=== WORK TO COMPLETE ===
What do the lines say from the start of the entries through the one containing "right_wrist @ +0"? Repeat them exactly.

=== DATASET ENTRIES ===
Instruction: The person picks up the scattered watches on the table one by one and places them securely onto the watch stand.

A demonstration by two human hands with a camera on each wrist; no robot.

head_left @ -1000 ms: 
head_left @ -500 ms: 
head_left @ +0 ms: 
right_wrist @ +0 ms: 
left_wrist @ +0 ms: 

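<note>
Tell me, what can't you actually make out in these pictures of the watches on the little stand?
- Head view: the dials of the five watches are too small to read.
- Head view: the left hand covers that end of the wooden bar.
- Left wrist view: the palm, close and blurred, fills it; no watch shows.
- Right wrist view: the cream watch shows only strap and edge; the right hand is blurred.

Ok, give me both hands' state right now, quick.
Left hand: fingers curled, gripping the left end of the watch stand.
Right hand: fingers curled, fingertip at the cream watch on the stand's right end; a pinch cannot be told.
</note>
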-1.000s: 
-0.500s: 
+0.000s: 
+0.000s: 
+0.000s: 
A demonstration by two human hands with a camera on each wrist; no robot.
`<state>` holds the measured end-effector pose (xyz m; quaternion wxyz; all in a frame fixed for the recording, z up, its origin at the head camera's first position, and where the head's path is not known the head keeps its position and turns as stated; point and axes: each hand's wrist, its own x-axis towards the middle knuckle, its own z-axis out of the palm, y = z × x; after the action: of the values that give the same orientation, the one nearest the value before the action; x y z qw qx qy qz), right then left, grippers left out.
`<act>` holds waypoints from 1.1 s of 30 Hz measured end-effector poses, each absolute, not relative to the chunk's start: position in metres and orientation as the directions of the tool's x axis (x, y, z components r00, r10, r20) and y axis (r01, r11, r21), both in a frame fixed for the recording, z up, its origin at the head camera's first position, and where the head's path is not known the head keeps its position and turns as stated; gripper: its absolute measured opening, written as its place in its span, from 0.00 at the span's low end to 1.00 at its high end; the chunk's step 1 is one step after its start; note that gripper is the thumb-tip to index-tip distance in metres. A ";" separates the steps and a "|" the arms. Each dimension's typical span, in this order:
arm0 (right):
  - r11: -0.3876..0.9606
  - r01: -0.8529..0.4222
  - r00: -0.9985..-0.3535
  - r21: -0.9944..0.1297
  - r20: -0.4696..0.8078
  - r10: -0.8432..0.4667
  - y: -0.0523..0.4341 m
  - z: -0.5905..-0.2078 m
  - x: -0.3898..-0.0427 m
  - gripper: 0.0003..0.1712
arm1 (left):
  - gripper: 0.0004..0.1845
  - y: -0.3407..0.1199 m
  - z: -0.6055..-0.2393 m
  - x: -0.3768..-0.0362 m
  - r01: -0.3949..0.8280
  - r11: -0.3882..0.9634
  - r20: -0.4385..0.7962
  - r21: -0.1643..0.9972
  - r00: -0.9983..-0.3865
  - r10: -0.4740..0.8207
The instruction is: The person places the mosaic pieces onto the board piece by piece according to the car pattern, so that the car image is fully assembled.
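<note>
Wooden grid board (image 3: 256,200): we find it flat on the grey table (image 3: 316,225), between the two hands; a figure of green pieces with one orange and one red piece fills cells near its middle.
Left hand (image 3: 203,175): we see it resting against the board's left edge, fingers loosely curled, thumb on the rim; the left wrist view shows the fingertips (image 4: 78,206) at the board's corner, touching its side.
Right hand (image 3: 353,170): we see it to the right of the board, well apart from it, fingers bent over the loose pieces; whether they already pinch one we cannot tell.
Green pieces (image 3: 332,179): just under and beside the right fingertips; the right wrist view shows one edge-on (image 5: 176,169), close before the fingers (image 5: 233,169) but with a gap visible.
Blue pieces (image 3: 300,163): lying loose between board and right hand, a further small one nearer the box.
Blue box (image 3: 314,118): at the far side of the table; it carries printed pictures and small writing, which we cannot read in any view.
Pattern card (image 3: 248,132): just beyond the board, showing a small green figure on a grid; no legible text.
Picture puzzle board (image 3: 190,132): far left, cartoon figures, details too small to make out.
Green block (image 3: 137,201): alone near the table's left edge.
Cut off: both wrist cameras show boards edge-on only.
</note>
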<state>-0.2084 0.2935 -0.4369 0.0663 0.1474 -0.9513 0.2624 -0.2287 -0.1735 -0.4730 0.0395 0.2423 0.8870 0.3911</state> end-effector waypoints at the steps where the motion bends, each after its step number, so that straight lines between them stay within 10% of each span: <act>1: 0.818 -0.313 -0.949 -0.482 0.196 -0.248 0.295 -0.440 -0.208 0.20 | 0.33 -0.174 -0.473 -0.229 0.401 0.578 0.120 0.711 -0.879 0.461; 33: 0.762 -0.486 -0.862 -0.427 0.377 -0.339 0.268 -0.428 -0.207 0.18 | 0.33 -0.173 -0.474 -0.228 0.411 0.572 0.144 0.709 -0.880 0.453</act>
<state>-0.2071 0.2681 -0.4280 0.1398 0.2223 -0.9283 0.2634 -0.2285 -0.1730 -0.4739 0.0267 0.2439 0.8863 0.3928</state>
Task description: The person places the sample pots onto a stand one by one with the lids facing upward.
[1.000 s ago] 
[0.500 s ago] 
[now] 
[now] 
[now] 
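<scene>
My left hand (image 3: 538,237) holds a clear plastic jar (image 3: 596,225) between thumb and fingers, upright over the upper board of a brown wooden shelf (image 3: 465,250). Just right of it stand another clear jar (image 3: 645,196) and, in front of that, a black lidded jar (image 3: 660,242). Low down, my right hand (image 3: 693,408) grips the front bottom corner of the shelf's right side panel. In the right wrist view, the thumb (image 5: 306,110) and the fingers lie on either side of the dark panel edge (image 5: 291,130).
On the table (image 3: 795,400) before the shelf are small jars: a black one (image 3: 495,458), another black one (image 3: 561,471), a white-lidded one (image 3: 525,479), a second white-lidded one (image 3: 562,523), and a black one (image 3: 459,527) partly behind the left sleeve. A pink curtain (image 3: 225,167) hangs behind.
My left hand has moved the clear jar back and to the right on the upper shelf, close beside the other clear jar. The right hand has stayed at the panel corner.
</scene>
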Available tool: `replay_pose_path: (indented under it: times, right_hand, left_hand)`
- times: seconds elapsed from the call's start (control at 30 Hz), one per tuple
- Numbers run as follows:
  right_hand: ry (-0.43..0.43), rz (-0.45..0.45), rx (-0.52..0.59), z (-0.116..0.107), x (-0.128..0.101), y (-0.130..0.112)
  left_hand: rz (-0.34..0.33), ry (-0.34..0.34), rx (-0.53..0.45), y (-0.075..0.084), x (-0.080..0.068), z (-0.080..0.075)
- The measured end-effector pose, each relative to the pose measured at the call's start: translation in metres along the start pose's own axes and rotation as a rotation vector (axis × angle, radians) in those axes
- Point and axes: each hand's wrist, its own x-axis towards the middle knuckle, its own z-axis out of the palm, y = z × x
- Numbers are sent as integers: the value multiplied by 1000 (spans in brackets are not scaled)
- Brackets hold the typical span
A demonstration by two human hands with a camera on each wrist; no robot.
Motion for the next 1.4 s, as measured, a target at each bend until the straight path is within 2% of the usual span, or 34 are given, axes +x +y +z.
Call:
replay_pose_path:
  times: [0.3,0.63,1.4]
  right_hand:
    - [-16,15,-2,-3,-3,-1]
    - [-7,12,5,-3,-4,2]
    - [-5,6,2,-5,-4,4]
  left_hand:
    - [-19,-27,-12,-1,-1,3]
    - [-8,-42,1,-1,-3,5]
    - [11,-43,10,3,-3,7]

=== TASK RESPONSE ===
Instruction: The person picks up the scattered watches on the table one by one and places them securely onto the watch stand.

A demonstration by two human hands with a camera on each wrist; no robot.

head_left @ -1000 ms: 
head_left @ -500 ms: 
head_left @ +0 ms: 
right_wrist @ +0 ms: 

What was requested is fully covered by this answer.